PROBLEM TO SOLVE: Retype the whole listing exactly. Leave out pictures.
Start of DATA
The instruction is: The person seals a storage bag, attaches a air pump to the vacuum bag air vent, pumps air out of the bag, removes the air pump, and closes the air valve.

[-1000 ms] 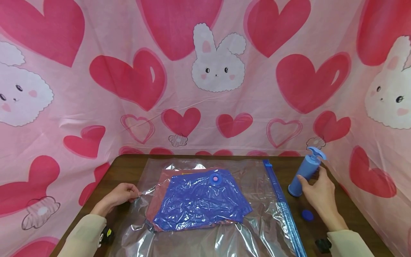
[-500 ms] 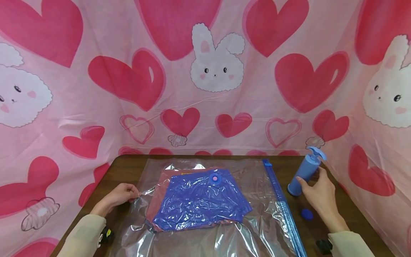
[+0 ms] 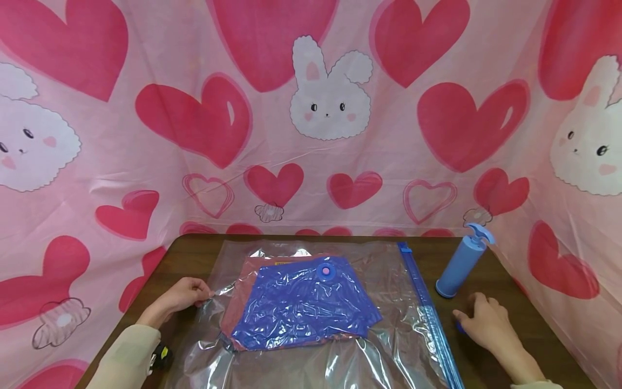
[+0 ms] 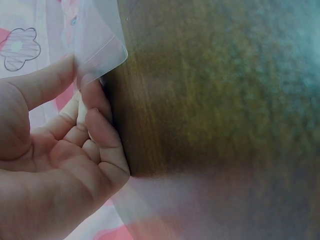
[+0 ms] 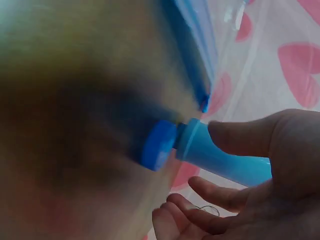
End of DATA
OUTPUT:
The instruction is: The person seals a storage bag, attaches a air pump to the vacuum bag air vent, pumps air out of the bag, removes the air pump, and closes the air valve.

[-1000 ms] 
[-500 ms] 
[+0 ms] 
[+0 ms] 
[+0 ms] 

The full answer has been given.